Enter French Montana, who on Saturday night offered up one of the worst possible takes on R. Kelly before backtracking on Sunday. Caught by TMZ leaving the Los Angeles Memorial Coliseum after performing at halftime of Saturday’s NFL Divisional playoff game between the Los Angeles Rams and Dallas Cowboys, French Montana said that R. Kelly should have a right to enjoy his legacy despite the years of allegations surrounding his preying on young women and girls.
“All the greats went down like that,” French said. “Let somebody enjoy their legacy. Whatever happened, happened, man.”
“They [people] don’t let nobody have their legendary moments,” he added. “They did Michael Jackson like that. They did R. Kelly like that.”
That “whatever” was years of alleged and video taped sexual abuse of teenage girls and young women. French also said that Kelly was dropping clues in his music, seeming to imply that the women and girls should have known what he was about – a common tactic used by those who victim blame.

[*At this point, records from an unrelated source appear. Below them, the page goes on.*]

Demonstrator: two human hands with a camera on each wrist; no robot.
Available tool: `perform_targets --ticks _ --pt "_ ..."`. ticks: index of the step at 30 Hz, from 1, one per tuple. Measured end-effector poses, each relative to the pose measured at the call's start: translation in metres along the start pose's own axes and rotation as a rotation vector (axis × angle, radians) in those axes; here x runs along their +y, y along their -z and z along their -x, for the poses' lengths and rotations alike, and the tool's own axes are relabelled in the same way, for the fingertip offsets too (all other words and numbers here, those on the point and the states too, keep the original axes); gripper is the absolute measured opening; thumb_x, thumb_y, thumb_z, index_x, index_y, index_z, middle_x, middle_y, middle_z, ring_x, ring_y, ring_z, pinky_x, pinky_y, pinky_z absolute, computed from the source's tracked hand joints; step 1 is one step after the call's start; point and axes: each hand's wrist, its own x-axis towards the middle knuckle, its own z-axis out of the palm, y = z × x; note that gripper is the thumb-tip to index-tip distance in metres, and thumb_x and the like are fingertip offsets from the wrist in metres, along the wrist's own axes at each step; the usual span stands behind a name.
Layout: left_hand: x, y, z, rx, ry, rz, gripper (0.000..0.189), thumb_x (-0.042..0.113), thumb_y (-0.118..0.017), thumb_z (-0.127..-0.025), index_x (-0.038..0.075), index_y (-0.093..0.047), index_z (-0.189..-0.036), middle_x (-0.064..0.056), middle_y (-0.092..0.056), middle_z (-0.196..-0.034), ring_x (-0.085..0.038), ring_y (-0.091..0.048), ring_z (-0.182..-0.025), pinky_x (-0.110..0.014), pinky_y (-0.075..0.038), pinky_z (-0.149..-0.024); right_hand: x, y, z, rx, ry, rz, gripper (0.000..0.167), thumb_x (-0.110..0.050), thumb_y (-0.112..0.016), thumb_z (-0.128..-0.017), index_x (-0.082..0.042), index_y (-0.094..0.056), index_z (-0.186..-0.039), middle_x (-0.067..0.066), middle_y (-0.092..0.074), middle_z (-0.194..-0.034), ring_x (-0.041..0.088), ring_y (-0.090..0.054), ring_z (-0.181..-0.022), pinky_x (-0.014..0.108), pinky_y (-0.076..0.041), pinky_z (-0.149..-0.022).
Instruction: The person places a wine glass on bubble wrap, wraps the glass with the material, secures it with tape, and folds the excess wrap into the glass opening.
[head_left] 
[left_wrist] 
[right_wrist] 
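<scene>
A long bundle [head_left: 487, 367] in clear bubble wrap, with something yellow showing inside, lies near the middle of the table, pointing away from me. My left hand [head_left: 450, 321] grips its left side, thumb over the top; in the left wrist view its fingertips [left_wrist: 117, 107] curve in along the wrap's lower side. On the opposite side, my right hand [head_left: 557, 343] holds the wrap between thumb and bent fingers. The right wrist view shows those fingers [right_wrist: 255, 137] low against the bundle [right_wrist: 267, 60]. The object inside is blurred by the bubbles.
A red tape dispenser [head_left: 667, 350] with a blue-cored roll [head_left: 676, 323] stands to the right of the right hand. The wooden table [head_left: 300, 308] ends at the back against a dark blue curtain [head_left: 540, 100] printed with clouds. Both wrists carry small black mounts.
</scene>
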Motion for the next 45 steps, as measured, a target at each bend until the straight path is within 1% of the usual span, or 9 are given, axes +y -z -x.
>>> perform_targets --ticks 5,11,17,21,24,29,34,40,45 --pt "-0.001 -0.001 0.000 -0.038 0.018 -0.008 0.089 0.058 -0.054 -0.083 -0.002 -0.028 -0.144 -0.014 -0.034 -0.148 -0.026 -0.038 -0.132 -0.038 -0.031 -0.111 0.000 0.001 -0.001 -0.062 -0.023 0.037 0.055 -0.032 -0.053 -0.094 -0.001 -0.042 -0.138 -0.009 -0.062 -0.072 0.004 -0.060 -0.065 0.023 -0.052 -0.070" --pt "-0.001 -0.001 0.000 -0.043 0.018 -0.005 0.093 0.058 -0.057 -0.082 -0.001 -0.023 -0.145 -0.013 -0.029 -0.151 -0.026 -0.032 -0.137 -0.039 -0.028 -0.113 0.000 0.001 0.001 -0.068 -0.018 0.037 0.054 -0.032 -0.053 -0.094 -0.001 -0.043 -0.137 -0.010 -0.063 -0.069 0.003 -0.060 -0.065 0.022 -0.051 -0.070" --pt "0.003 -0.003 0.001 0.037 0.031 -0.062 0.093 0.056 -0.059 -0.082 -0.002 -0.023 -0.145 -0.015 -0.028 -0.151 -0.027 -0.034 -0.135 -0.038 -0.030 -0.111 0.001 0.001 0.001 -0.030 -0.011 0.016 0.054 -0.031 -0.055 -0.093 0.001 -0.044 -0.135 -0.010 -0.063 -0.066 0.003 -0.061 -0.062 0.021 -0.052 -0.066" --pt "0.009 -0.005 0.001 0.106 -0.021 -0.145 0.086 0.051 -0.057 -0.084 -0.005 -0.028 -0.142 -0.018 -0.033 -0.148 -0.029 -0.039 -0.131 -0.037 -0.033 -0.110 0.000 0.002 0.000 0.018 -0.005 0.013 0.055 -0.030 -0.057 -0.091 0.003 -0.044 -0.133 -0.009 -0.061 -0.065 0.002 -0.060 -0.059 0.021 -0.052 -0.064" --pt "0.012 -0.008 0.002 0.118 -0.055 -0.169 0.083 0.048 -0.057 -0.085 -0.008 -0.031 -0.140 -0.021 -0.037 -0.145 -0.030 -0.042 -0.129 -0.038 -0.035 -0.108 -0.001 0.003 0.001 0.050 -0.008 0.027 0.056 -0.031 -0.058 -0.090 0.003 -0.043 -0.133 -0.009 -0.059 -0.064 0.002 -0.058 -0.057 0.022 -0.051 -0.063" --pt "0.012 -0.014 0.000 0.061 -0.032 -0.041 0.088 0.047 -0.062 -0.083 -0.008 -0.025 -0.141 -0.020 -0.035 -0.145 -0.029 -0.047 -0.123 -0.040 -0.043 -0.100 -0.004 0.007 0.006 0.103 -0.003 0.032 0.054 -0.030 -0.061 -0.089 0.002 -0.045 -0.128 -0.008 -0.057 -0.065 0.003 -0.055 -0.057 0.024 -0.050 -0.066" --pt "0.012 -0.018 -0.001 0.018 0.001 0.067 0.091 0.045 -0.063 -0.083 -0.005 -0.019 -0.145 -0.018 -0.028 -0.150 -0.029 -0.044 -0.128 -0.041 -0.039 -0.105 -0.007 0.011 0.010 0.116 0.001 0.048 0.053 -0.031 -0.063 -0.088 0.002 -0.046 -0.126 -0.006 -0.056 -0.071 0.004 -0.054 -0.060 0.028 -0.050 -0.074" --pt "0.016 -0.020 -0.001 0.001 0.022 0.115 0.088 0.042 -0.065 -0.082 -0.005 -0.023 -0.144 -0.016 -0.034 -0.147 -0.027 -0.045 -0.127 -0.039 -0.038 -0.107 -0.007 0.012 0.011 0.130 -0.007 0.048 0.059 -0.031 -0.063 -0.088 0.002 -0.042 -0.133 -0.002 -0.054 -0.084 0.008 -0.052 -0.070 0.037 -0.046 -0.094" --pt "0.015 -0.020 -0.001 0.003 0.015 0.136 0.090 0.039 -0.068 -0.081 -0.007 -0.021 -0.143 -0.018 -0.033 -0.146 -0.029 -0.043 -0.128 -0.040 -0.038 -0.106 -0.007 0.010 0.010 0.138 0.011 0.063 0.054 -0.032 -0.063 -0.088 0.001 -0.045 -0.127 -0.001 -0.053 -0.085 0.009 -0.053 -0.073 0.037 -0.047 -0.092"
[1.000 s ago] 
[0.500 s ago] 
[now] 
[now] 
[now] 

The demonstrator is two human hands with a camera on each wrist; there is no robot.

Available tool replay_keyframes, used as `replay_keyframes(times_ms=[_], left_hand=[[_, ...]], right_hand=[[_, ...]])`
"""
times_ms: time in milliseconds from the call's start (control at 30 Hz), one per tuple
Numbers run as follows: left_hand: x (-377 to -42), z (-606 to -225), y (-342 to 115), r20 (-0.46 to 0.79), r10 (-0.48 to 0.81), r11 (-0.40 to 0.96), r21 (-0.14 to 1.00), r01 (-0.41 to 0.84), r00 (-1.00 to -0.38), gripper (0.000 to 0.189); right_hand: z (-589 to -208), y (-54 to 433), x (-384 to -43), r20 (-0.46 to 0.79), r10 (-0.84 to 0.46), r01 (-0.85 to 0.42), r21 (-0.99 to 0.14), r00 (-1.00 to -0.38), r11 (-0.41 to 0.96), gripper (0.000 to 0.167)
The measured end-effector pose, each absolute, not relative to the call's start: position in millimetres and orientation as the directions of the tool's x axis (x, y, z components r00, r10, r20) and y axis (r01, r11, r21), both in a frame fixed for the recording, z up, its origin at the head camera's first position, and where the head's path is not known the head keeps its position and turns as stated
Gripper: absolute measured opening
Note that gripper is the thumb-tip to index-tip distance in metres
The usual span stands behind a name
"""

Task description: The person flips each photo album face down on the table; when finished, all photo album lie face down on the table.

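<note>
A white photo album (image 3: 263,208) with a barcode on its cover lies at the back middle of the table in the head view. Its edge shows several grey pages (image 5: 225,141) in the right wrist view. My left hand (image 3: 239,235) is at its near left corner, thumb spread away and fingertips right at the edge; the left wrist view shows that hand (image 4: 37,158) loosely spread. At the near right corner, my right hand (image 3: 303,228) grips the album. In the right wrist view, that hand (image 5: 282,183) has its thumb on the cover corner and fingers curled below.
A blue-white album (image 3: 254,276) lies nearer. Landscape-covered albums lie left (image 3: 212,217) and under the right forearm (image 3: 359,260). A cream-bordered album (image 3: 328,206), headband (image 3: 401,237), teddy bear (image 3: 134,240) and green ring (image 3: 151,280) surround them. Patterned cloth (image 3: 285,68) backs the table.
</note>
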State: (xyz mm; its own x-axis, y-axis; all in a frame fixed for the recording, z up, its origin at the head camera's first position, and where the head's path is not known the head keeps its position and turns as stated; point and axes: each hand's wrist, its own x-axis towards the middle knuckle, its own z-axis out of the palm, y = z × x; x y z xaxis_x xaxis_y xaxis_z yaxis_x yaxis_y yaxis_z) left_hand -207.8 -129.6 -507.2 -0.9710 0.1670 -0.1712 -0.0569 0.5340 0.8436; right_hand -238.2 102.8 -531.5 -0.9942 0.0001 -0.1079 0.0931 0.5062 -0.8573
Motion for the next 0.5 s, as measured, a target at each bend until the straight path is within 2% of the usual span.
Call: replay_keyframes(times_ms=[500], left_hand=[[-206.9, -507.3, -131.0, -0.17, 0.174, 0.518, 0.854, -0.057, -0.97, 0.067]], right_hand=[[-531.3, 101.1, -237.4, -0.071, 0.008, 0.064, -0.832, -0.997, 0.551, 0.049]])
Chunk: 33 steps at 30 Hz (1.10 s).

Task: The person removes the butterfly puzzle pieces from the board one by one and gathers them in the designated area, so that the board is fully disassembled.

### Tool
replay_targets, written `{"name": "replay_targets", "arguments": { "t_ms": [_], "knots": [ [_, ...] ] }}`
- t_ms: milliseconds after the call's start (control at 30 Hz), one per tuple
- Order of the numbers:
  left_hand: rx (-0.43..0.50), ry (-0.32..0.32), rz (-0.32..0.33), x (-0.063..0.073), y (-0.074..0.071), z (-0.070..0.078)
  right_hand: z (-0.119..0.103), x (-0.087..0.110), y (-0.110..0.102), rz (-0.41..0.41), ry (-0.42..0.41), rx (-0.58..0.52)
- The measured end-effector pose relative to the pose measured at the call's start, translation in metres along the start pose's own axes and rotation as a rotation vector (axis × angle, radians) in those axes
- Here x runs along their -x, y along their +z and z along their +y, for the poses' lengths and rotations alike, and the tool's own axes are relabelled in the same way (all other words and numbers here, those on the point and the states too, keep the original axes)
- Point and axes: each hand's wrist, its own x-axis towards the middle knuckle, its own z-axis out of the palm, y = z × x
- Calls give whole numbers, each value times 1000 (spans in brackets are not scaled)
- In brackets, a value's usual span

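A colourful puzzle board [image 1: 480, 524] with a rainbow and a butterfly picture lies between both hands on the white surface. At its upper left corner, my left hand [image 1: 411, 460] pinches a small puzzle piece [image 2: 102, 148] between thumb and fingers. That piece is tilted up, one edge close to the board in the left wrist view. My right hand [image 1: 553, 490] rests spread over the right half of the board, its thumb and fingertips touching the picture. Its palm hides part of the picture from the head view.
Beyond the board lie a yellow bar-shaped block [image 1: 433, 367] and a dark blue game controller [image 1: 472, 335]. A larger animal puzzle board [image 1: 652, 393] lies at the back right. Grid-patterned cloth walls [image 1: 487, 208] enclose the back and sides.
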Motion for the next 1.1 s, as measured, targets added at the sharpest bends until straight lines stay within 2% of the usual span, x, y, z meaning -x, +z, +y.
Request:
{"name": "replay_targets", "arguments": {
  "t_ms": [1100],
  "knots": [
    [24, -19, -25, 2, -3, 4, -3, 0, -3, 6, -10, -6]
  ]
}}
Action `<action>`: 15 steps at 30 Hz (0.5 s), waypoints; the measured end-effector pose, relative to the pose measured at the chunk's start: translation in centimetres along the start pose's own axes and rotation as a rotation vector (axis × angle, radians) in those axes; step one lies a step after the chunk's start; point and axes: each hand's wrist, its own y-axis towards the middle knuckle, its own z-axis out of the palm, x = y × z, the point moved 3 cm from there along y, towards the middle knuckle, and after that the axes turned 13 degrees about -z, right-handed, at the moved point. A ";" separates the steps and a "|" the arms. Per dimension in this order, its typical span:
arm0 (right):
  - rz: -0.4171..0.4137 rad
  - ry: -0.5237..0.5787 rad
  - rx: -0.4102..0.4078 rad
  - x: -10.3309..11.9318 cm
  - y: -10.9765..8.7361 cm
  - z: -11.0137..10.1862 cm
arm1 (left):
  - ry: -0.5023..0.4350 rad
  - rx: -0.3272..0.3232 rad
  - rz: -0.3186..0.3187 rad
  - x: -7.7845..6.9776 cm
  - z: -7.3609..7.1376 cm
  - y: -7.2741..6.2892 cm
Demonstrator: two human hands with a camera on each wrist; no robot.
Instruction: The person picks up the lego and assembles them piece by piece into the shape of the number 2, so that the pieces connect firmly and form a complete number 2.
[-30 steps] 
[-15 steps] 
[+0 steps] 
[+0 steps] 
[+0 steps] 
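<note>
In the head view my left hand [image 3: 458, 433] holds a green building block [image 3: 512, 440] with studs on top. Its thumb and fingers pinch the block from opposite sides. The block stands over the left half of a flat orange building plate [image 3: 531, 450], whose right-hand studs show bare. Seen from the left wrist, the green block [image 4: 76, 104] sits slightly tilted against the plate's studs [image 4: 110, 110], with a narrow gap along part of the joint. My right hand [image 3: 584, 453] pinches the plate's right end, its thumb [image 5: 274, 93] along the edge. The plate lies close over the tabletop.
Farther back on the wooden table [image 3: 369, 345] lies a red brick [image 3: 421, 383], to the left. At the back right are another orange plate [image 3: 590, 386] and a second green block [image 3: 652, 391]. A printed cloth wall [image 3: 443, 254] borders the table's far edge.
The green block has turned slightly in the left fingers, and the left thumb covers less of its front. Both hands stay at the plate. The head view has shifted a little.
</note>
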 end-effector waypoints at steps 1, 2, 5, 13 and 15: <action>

The valuing of “legacy” over victims may have worked in the past, but it doesn’t anymore. French seems to have gotten that memo from someone overnight, because he quickly changed his tune on Twitter on Sunday.
“Let me be clear. My heart is with the victims,” French tweeted on Sunday. “I never thought the people I looked up to as a kid, who sang and danced and gave me hope to become a superstar would become drug addicts, child molesters and rapists.
“I am hoping we as a culture create better leaders,” he ironically added. “We need them.”
Let me be clear. My heart is with the victims. I never thought the people I looked up to as a kid, who sang and danced and gave me hope to become a superstar would become drug addicts, child molestors and rapists. I am hoping we as a culture create better leaders. We need them.